* **TASK GOAL**: Give back every line of the material exactly. Skip the pictures.

+++++

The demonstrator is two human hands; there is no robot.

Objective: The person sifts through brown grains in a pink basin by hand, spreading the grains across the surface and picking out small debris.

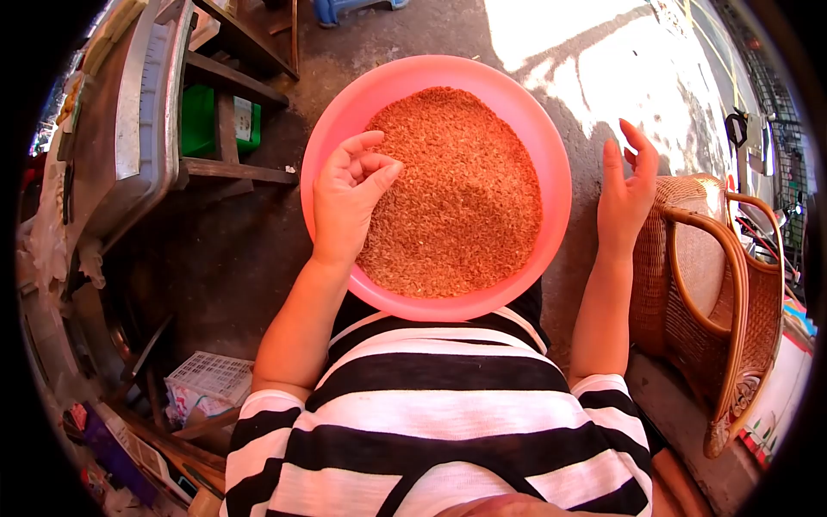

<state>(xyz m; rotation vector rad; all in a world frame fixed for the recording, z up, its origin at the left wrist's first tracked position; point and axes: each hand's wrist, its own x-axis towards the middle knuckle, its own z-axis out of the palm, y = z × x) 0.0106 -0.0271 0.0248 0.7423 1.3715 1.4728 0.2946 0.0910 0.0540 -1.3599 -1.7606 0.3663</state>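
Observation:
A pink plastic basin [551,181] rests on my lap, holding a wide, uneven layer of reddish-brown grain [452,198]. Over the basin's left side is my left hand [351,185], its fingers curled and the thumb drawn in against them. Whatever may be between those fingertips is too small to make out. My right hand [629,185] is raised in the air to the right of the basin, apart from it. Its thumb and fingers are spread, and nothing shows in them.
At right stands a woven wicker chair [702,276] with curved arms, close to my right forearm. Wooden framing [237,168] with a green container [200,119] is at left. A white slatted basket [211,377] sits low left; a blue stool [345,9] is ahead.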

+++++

* **YOUR RESPONSE**:
The demonstrator is two human hands; there is no robot.

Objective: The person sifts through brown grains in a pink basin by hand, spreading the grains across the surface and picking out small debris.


<state>(xyz m; rotation vector rad; all in a world frame fixed for the recording, z up, its origin at the left wrist's first tracked position; point and axes: each hand's wrist, its own x-axis towards the middle knuckle, its own z-axis out of the palm, y = z × x) 0.0106 -0.0271 0.0248 0.7423 1.3715 1.4728 0.2946 0.0910 0.0540 -1.3599 -1.7606 0.3663</state>
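Observation:
A pink plastic basin [551,181] rests on my lap, holding a wide, uneven layer of reddish-brown grain [452,198]. Over the basin's left side is my left hand [351,185], its fingers curled and the thumb drawn in against them. Whatever may be between those fingertips is too small to make out. My right hand [629,185] is raised in the air to the right of the basin, apart from it. Its thumb and fingers are spread, and nothing shows in them.
At right stands a woven wicker chair [702,276] with curved arms, close to my right forearm. Wooden framing [237,168] with a green container [200,119] is at left. A white slatted basket [211,377] sits low left; a blue stool [345,9] is ahead.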

The output is now finished.